Work item: Omit all pictures. Reproduce exactly the lines from the first line of the records below through the line with "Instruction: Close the".

Material to process:
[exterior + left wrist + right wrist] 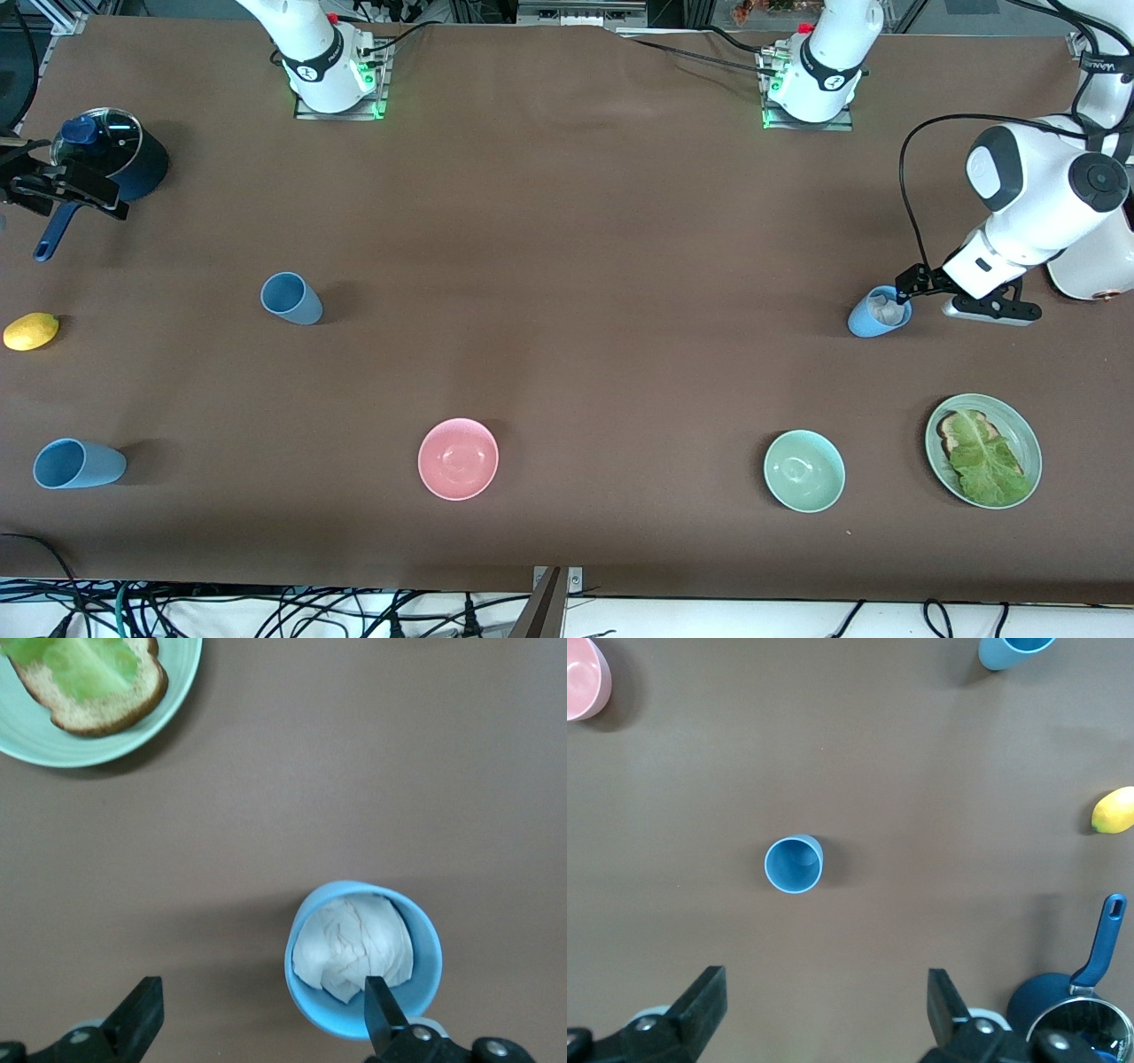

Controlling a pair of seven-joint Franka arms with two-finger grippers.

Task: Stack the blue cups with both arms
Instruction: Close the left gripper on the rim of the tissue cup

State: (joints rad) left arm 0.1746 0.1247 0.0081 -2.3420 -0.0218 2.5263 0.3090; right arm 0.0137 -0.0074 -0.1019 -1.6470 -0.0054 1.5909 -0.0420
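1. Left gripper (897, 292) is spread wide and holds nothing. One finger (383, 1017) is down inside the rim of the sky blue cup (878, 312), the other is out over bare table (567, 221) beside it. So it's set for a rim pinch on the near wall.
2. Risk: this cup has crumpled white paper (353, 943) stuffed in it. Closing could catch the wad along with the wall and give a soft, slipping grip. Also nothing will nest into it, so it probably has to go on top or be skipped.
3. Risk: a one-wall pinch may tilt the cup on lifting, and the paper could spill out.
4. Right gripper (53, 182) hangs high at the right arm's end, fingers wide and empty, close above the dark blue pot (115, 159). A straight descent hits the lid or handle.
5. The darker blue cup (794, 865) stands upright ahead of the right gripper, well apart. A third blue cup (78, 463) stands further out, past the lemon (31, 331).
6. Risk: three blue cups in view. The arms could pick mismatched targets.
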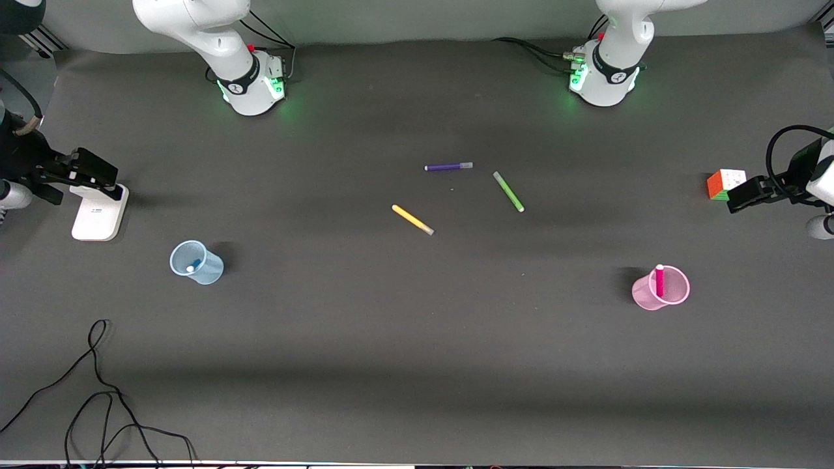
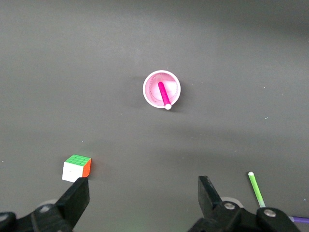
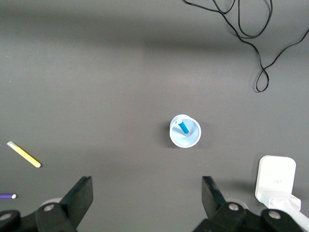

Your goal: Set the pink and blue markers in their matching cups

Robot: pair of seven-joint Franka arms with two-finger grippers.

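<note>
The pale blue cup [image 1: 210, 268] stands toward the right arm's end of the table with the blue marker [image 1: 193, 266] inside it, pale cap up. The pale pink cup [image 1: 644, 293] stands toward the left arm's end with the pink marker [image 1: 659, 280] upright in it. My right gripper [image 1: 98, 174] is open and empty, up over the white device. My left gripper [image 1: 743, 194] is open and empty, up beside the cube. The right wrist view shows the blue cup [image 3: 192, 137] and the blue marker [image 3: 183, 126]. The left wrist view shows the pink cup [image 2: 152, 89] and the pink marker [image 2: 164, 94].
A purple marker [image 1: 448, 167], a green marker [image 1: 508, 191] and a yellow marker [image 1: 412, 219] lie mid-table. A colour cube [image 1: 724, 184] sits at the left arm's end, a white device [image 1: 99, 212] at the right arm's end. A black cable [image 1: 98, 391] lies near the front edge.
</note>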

Response for this exercise:
[exterior + left wrist + right wrist] 

Controlling a pair of seven-joint Franka arms with two-finger grippers.

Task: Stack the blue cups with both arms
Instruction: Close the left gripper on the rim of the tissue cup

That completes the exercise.